Assignment: Below are entries; output exactly the lines from the one with "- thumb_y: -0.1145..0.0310" to the one with "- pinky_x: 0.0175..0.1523", both included, and nothing else.

Data records:
◇ ◇ ◇ ◇ ◇ ◇ ◇
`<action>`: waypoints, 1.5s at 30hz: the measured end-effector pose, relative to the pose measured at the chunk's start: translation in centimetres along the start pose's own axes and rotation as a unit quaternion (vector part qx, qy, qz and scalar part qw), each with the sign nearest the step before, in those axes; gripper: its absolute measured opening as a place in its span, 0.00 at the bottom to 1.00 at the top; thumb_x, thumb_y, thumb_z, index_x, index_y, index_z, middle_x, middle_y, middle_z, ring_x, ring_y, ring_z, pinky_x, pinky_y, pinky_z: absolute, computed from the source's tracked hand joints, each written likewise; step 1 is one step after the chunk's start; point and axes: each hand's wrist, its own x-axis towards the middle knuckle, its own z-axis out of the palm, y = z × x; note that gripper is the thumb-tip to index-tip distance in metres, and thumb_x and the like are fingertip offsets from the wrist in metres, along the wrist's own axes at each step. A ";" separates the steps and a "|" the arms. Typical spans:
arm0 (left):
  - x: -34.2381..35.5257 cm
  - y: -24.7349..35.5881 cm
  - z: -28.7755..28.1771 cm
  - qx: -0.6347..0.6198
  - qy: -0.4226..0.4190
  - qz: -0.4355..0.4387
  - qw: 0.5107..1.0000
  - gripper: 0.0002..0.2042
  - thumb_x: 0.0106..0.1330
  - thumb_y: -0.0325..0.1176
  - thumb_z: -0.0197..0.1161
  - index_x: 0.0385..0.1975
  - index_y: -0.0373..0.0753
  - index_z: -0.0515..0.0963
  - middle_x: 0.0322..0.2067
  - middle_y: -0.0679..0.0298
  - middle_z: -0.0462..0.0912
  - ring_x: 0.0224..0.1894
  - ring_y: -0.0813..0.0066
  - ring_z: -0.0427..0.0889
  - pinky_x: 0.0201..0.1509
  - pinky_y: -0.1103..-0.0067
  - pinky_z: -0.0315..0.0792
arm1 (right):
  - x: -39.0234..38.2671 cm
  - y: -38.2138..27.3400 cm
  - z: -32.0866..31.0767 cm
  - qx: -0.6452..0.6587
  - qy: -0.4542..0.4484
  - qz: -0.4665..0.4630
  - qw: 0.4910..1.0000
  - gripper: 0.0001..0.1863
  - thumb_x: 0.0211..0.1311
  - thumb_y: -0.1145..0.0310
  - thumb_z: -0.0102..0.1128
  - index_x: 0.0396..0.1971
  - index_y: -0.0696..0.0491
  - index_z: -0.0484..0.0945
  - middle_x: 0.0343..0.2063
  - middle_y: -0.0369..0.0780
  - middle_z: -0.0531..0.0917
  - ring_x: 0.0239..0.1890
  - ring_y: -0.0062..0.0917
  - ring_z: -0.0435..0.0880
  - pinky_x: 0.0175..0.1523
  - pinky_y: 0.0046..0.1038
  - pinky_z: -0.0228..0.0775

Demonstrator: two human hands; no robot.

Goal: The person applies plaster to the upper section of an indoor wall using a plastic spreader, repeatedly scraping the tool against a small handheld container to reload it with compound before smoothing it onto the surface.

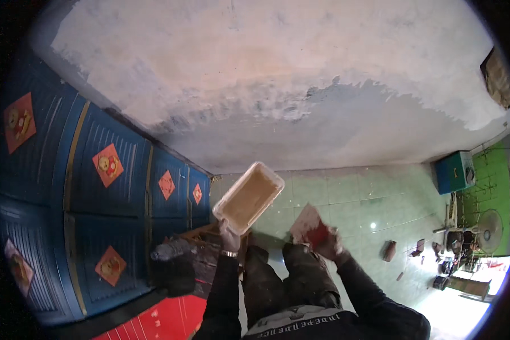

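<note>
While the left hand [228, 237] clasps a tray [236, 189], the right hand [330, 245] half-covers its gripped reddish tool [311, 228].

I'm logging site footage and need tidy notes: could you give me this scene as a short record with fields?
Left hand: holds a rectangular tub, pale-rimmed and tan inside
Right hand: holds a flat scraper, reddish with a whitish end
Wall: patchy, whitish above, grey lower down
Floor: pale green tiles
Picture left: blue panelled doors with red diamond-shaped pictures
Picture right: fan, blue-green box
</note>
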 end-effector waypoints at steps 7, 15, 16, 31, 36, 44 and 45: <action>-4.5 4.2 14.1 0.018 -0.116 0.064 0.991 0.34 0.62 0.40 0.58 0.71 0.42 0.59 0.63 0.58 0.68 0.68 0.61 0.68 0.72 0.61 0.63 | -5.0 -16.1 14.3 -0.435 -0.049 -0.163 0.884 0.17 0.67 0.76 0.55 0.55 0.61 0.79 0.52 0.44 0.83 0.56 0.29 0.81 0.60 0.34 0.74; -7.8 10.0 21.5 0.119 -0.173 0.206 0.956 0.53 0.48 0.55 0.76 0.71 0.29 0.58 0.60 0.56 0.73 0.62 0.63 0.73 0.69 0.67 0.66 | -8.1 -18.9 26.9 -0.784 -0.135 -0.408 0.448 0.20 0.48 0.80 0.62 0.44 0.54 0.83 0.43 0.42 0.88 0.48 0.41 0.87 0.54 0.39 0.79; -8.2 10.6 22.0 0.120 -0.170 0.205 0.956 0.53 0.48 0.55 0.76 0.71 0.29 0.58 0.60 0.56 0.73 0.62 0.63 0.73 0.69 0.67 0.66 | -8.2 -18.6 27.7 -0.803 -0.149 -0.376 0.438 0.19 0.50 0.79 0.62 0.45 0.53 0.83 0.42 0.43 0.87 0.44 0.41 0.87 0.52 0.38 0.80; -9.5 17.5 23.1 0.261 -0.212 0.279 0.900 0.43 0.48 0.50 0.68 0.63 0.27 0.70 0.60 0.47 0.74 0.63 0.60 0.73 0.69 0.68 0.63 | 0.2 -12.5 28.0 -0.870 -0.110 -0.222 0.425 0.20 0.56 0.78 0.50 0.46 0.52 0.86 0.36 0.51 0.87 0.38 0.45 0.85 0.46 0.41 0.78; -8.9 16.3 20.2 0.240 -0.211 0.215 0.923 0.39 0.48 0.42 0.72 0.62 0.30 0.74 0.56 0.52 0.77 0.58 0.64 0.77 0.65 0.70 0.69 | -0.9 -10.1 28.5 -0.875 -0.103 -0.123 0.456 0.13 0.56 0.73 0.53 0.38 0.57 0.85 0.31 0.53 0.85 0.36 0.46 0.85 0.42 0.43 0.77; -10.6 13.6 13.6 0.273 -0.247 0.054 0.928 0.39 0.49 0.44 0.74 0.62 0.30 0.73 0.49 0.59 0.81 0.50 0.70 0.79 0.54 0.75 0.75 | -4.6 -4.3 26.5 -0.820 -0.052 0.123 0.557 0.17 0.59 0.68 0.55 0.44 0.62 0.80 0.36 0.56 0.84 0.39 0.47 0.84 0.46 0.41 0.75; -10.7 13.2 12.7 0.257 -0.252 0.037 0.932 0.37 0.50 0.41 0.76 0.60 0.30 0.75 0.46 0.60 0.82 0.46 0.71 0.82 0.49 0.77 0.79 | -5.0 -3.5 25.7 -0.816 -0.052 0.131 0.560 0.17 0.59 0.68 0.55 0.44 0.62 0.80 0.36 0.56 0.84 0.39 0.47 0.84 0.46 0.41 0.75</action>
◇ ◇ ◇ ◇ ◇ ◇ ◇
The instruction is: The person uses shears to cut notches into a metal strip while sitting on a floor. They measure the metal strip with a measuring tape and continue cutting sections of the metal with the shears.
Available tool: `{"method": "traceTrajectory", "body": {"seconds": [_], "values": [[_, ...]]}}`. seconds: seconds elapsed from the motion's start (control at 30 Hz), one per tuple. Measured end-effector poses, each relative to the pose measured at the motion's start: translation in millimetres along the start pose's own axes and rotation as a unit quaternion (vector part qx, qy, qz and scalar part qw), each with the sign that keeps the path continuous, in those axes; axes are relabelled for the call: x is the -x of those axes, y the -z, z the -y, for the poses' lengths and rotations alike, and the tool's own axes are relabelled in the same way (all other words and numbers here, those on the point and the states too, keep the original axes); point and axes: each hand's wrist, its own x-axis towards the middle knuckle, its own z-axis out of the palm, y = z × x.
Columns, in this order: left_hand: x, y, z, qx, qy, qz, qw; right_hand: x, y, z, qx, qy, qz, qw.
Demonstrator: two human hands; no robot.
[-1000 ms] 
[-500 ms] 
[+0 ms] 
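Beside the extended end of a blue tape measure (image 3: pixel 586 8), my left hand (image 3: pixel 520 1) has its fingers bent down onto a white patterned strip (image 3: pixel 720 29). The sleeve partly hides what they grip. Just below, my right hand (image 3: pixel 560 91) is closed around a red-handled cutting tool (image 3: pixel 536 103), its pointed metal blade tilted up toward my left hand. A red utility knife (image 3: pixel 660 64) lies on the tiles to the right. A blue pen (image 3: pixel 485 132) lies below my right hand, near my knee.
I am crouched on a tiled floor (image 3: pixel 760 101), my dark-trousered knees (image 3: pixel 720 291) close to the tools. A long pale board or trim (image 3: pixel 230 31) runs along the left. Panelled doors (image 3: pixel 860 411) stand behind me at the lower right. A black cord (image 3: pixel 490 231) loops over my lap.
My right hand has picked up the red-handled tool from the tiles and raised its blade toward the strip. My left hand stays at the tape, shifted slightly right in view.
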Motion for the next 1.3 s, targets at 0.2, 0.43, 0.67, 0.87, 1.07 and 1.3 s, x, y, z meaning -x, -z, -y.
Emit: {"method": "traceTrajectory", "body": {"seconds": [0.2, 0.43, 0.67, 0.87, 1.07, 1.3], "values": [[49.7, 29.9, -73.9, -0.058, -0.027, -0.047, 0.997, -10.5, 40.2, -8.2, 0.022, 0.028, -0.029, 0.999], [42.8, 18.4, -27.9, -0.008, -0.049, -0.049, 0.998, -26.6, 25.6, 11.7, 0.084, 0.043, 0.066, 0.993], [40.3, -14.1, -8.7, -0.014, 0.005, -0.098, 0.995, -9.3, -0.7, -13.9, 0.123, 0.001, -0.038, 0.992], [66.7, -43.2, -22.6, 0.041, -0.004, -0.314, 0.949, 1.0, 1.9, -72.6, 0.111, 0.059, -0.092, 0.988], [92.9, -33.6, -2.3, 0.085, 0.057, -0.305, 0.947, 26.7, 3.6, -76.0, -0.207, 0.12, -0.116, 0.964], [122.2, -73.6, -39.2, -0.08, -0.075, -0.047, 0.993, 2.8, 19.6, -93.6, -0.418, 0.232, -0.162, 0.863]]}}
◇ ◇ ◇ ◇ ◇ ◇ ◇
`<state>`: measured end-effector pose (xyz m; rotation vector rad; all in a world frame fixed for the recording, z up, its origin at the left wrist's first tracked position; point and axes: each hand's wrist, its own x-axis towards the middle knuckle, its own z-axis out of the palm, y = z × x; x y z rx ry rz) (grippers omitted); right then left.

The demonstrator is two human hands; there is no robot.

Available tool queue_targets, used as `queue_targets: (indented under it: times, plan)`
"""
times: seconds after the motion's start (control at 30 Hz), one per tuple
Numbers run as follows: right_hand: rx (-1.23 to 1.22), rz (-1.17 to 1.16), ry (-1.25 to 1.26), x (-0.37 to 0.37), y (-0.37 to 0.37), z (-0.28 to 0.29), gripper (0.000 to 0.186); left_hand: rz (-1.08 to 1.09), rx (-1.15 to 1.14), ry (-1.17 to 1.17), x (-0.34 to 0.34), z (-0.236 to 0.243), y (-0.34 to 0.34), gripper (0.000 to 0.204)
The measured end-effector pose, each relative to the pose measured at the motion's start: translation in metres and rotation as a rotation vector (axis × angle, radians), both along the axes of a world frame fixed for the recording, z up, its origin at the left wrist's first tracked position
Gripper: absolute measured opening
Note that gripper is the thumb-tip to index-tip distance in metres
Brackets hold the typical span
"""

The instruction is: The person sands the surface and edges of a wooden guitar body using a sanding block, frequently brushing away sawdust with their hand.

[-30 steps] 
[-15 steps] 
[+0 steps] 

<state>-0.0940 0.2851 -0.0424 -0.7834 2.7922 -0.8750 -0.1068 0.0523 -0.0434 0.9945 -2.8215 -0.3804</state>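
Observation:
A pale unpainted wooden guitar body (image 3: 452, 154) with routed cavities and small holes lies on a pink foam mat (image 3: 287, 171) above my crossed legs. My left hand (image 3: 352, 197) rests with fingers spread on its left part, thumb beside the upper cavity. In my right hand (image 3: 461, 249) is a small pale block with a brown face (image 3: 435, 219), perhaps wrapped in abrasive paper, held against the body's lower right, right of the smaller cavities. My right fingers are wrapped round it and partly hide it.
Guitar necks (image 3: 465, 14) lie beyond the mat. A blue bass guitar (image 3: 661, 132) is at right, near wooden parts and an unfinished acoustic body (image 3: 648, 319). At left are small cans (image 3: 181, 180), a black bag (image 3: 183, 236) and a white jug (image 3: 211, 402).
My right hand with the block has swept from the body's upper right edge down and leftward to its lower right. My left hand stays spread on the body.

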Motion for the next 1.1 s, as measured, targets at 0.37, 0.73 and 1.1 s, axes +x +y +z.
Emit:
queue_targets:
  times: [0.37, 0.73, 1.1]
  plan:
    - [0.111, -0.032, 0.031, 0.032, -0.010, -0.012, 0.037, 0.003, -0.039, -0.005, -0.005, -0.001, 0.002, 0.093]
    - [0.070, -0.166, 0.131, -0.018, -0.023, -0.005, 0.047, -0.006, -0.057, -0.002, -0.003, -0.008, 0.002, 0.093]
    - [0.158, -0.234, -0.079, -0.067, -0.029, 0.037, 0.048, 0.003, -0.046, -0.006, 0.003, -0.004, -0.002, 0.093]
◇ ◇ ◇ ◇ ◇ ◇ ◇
Answer space:
  - thumb_y: -0.1145..0.0310
  - thumb_z: -0.0102..0.1128
  - index_x: 0.0396..0.1971
  - index_y: -0.0696..0.0491
  - index_z: -0.0484..0.0945
  - middle_x: 0.0343..0.2063
  - middle_y: -0.0369..0.0780
  - middle_z: -0.0531..0.0917
  - ring_x: 0.0239..0.1890
  - ring_y: -0.0062..0.0917
  - ring_z: -0.0435..0.0880
  - pinky_x: 0.0175..0.1523

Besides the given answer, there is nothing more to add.